Listen to our veterans: it took years to "discover" that herbicides were "after all" used on Thailand bases, then years to get the government to admit that the herbicides were toxic.  When they finally could file their claims, the V.A. found a new shield and required their service to be "on the perimeter of the base or within a 500 meter drift zone."  V.A. bureaucrats keep drawing eliminatory charts with rows and columns "too narrow for all veterans," sitting comfy and heaving a sigh of relief every time "service connection remains denied."  How long is "a year or two" when you have cancer?  Instead of caring "for him who shall have borne the battle, and for his widow, and his orphan," the V.A. is fighting with widows whose husbands died waiting.

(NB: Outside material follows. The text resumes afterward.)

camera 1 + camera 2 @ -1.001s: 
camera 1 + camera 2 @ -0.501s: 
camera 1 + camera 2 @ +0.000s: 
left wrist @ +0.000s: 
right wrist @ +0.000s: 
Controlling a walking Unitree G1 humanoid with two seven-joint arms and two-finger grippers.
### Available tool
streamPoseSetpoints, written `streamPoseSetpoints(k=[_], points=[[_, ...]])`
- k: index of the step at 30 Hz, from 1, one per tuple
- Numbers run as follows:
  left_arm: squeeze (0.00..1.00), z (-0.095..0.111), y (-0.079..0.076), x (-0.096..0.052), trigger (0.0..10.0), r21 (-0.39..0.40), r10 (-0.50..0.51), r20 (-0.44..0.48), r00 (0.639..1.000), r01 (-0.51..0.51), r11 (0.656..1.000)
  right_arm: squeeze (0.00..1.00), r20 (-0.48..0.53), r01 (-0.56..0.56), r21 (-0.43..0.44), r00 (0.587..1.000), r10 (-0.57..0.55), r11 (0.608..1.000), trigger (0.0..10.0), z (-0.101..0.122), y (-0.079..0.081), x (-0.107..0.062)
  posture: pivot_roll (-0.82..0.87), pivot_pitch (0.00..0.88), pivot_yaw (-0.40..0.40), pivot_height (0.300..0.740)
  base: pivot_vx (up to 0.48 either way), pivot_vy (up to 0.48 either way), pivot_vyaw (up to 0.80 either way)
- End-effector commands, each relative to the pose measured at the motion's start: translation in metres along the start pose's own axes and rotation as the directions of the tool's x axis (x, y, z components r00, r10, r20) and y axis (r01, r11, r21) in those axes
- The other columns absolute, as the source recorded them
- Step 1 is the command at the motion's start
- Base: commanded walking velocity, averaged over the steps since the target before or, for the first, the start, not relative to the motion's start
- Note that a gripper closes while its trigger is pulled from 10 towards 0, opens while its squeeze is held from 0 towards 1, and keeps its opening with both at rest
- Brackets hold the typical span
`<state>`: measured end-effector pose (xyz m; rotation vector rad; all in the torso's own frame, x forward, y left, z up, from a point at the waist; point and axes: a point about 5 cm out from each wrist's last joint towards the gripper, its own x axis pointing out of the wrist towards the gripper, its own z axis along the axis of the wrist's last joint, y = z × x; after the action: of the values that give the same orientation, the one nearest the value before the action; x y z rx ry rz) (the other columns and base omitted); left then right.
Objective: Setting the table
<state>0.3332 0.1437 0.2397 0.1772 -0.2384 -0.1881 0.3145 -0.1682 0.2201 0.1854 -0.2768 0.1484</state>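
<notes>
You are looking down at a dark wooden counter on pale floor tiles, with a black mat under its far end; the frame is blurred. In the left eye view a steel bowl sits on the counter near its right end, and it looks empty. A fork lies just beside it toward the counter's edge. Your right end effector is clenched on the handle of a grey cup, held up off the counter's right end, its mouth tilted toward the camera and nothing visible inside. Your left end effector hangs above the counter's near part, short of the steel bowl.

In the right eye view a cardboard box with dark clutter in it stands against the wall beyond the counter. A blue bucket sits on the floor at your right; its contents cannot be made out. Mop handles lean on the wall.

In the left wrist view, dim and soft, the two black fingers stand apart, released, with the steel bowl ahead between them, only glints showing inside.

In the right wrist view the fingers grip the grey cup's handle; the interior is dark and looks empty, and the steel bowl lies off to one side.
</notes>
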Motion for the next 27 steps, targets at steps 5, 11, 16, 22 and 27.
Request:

I am saluting Sgt. Cole and our veterans who suffered exposure to herbicides in Thailand.  Thank you for your service; you never stop to teach us to stand our ground and to make sure we don't leave anyone behind.

Military service lines up with sacrifice, and power should go with duty.  Let's challenge the "powerful ones": reach out to the "forgotten" veterans who served in Thailand, or don't bother us the next "Veterans' Day."  You can lie, delay, and deny — but you can't hide.

The commander-in-chief will get the report: V.A. is gone fishing.  Please, rock the toxic bureaucrats' boat.